- _Your instructions_
Give again, unaltered, the lines of the listing below that run from the line having "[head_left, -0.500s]" through the line having "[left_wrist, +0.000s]".

______

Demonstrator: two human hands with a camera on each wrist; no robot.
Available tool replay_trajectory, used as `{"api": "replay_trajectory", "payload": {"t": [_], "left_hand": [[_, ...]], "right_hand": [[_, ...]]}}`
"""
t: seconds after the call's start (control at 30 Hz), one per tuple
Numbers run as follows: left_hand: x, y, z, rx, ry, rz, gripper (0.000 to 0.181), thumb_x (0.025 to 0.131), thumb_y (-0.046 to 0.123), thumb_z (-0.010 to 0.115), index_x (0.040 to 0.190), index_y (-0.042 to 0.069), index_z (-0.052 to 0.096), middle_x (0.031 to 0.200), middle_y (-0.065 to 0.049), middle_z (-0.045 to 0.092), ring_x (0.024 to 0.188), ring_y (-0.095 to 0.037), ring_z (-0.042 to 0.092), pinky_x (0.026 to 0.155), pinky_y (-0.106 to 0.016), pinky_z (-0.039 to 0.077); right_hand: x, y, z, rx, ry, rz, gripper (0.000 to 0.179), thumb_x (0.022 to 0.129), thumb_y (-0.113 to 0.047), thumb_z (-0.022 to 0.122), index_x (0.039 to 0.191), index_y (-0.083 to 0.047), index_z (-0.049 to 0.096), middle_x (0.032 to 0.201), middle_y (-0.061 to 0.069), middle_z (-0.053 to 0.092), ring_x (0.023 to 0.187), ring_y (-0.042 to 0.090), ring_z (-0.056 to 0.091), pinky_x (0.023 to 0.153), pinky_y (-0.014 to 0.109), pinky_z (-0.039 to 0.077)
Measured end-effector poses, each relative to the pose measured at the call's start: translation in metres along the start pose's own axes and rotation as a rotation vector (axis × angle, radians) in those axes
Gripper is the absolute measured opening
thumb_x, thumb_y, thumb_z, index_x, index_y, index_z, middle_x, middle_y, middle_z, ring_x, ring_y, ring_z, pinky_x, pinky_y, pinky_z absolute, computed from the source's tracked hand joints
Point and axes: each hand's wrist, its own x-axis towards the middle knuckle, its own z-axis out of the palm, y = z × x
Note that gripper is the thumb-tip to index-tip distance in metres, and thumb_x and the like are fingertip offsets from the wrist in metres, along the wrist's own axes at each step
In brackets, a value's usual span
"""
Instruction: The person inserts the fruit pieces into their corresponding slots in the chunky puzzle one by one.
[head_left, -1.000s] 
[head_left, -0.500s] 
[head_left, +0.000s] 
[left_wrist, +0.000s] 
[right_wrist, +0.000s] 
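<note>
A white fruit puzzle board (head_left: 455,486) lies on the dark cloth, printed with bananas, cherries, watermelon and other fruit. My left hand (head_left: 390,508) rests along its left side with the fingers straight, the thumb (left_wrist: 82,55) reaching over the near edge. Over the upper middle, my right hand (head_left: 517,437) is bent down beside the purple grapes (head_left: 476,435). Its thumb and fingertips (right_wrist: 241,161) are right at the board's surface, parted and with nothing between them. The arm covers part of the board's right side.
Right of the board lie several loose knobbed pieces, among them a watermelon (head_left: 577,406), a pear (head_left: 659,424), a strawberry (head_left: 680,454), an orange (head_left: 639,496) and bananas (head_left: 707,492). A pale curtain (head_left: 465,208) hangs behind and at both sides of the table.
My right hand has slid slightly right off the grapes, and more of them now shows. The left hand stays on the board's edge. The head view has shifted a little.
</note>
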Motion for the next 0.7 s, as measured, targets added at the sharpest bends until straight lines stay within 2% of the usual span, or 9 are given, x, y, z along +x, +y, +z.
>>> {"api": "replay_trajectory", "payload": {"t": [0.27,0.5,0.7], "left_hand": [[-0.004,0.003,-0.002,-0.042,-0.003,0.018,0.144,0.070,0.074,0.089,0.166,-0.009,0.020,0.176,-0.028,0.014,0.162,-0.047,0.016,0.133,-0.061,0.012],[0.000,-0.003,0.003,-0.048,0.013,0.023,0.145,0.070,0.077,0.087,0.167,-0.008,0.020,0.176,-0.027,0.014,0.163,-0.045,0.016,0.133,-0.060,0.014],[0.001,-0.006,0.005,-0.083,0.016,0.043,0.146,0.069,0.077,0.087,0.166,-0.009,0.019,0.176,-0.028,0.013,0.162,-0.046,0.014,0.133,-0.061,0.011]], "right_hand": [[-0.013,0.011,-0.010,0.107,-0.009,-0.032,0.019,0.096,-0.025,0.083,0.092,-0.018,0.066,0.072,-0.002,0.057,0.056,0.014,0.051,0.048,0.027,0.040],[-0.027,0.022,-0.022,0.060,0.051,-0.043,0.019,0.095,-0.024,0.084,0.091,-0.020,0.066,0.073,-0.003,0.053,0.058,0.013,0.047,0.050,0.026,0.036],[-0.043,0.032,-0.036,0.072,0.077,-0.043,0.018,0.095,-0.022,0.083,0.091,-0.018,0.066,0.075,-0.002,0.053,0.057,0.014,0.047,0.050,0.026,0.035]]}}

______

- _Response area_
[head_left, -0.500s] 
[head_left, +0.000s] 
[left_wrist, +0.000s] 

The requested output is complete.